Everybody dreams. Whether we remember their intricate plots or feel them slipping away the second we wake, sleep science has long known that all humans dream. Many have experienced the dread of sprinting at a snail’s pace through hellishly personalized nightmares, others discovering fantasy worlds where human flight and super strength are made possible. However, regardless of how different our dreams may be, nearly all dreamers are an audience to their own illusions, grabbing first-person seats to a story they have no say in choosing. But what if dreamscapes weren’t out of our control? What if we could snap ourselves awake without losing the ability to fly or even play god in our nighttime storylines? That’s how lucid dreaming is defined by Dr. Ursula Voss and her team: “the experience of achieving conscious awareness of dreaming while still asleep.”
Lucid dreaming, despite its early controversy and dispute of legitimacy, has been accepted as a known phenomenon for centuries, with its first mention by Aristotle in the fourth century BCE. The term “lucid dream” itself, however, was coined as recently as 1913 by Dutch psychiatrist Frederik Van Eeden, who himself experienced both lucidity and its initial skepticism. In his recollection included in the Proceedings of the Society for Psychical Research, Van Eeden wrote of how “many authors will not accept my definition [of lucid dreaming], because they deny the possibility of complete recollection and free volition in a dream.” In a modern era more receptive to lucidity, sleep studies have revealed that lucid dreaming is linked with rapid eye movement (REM) sleep, the fourth and final stage of the human sleep cycle involving a “wakeful” body state critical to the development of concentration and memory. Dr. Benjamin Baird of the University of Wisconsin-Madison and his team found “higher-than-average levels of physiological activation during REM sleep” when reviewing electroencephalography (EEG) results from their study utilizing lucid dreamers. The association of lucid dreaming with a specific segment of sleep has provided a resolution to the skepticism that initially clouded the inclination to study the phenomenon.
Research has taken an obvious interest in lucidity in recent decades and findings have been increasingly progressive. But the question may arise, how is it possible to communicate with someone while they’re asleep? How are scientists drawing conclusions about an individual’s dream awareness while they’re snoozing away on a “research” mattress? The current gold-standard method of lucid dream signaling in research settings is called left-right-left-right (LRLR) eye movement.
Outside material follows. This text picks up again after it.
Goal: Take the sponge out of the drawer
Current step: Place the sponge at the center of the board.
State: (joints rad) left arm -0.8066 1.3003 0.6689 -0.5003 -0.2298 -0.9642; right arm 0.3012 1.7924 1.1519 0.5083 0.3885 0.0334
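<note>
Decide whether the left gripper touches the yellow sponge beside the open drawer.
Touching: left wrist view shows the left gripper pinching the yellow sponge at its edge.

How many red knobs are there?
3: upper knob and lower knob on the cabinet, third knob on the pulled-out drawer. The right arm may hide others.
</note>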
Researchers are able to note the precise moment when dreamers enter a lucid state by identifying the outlined action using electrooculograms (EOG). This method was discussed in a 2018 study headed by Stanford University’s Stephen LaBerge and Baird. While awake, participants were instructed to repeat the ocular movements once they’ve achieved and recognized their awareness during a dream. Researchers can then accurately monitor when dreamers carry out pre-sleep tasks in their lucid state, which are confirmed by participants’ dream recollections once they wake. The method was utilized by Karen Konkoly, a cognitive neuroscientist at Northwestern, in which “researchers spoke yes-or-no questions or math problems in the sleepers’ ears” once they signaled lucidity. This 2021 study yielded unprecedented results in which “29 total correct responses came from six different people” over 158 attempts.
“Lucid dreaming techniques are being considered for potential therapeutic effects that could benefit those struggling with chronic and recurring nightmares, especially those associated with PTSD, by exercising control over their dream actions.
There are, however, continued limitations to studying lucid dreams, one of the most prominent being the lack of a sample population available for researchers to study. A 50-year analysis of sleep research showed that only about 55% of individuals have reported experiencing a lucid dream once in their entire lifetime, with 23% falling into lucidity once a month and less than 1% pioneering their dreams more than once a week. Even once researchers are able to produce a significant sample size of dreamers for their study, consistently inducing lucidity has proven to be an additional obstacle of uncertainty.
As the science continues to broaden and new observational techniques are being trialed for more considerable implementation, clinical applications have already entered the discussion for future directions. Lucid dreaming techniques are being considered for potential therapeutic effects that could benefit those struggling with chronic and recurring nightmares, especially those associated with PTSD, by exercising control over their dream actions. The research behind lucid dreams is constantly evolving, and with its recent boom in the world of sleep science, the advancements of today are sure to be only a gateway into a future of further understanding.